Hey George
Any comments on the probability (currently) that reads by a Task are
over the network vs. being "local", as seen in your tests? That is,
are 10% of block reads over the network, or 90% of reads?
I haven't looked, but am wondering if this metrics is stuffed
somewhere by Hadoop...
ckw
On Jan 8, 2009, at 10:13 AM, George Porter wrote:
Hi Jun,
The earlier responses to your email reference the JIRA that I opened
about this issue. Short-circuiting the primary HDFS datapath does
improve throughput, and the amount depends on your workload (random
reads especially). Some initial experimental results are posted to
that JIRA. A second advantage is that since the JVM hosting the
HDFS client is doing the reading, the O/S will satisfy future disk
requests from the cache, which isn't really possible when you read
over the network (even to another JVM on the same host).

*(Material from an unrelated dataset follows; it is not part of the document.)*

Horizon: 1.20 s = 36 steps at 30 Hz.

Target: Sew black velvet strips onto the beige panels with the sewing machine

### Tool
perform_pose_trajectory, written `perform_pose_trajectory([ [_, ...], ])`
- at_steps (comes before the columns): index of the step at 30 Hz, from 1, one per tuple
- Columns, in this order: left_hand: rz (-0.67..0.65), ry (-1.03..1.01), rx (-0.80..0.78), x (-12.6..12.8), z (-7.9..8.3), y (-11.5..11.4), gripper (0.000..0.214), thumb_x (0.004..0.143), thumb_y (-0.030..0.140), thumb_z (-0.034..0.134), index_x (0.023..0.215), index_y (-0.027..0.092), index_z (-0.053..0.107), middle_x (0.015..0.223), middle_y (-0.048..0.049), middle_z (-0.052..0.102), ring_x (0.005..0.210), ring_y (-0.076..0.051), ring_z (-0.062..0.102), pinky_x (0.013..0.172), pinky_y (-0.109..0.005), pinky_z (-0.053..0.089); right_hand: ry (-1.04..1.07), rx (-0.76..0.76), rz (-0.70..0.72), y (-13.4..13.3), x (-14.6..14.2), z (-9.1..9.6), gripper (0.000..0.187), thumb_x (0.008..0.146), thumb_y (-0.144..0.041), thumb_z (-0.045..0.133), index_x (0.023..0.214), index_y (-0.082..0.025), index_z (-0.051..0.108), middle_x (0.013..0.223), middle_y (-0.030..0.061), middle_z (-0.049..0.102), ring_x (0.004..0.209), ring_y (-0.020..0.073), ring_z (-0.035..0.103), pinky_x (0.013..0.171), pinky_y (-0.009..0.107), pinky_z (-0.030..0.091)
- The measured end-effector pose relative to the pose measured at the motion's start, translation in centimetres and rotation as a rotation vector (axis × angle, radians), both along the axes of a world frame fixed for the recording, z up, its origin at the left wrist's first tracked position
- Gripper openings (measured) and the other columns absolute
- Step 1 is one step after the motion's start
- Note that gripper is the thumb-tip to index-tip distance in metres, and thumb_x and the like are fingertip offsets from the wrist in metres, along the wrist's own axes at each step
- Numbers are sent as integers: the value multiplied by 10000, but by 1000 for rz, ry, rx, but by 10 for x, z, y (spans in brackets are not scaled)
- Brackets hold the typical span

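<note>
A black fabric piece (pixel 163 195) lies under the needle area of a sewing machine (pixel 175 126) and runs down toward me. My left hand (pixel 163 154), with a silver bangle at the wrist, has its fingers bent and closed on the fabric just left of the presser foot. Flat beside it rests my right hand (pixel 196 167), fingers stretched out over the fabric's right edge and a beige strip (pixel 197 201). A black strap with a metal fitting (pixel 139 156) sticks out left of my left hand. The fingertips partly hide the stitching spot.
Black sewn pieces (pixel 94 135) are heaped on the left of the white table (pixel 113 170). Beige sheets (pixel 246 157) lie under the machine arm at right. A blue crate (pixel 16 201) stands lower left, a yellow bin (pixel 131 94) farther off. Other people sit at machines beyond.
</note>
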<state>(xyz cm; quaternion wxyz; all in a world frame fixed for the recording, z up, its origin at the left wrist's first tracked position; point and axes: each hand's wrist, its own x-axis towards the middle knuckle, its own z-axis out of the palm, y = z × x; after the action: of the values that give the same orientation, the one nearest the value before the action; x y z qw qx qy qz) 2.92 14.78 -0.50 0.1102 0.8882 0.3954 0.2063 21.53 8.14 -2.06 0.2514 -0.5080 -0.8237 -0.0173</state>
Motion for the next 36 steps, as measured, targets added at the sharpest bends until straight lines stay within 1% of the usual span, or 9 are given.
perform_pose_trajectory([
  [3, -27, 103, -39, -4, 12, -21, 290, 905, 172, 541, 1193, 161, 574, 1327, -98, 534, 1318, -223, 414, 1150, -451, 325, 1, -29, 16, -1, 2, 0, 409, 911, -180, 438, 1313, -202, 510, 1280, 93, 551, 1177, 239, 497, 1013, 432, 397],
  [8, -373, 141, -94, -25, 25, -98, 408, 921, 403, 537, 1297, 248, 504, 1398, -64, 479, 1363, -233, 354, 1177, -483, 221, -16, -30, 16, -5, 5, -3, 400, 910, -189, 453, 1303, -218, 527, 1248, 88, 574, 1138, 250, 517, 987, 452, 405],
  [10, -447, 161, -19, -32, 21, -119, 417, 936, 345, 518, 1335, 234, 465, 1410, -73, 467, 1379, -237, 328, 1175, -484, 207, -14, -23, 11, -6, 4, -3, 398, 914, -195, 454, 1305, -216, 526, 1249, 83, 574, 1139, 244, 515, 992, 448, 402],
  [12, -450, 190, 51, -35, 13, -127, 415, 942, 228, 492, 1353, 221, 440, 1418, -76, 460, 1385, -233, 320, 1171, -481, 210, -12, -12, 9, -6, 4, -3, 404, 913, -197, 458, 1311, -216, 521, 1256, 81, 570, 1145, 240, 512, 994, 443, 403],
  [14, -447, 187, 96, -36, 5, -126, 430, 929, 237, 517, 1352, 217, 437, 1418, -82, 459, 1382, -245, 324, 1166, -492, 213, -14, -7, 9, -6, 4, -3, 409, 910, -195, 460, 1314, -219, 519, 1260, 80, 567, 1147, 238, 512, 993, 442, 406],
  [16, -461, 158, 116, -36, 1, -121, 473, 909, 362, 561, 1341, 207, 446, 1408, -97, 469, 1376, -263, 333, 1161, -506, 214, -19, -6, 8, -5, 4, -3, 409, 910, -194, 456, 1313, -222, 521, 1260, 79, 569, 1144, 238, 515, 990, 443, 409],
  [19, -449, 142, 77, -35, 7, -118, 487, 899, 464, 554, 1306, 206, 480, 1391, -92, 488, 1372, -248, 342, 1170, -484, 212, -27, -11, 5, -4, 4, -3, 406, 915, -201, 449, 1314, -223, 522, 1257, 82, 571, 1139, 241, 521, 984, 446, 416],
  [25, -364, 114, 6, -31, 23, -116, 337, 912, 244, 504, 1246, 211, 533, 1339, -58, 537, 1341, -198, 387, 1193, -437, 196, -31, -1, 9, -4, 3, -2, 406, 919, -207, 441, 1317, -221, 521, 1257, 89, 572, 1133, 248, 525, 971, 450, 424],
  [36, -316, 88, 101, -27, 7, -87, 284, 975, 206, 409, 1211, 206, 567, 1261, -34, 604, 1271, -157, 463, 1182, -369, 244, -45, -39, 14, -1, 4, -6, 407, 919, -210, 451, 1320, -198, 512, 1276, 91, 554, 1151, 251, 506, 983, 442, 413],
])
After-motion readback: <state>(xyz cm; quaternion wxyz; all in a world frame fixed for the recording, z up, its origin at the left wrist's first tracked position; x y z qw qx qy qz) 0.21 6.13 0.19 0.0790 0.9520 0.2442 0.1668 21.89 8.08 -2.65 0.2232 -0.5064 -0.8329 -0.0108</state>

There are several real disadvantages, the largest of which include
1) it adds a new datapath, and 2) bypasses various security and
auditing features of HDFS. I would certainly like to think through
a more clean interface for achieving this goal, especially since
reading local data should be the common case. Any thoughts you
might have would be appreciated.
Thanks,
George
Jun Rao wrote:
Hi,
Today, HDFS always reads through a socket even when the data is
local to
the client. This adds a lot of overhead, especially for warm reads.
It
should be possible for a dfs client to test if a block to be read
is local
and if so, bypass socket and read through local FS api directly. This
should improve random access performance significantly (e.g., for
HBase).
Has this been considered in HDFS? Thanks,
Jun
--
Chris K Wensel
ch...@wensel.net
http://www.cascading.org/
http://www.scaleunlimited.com/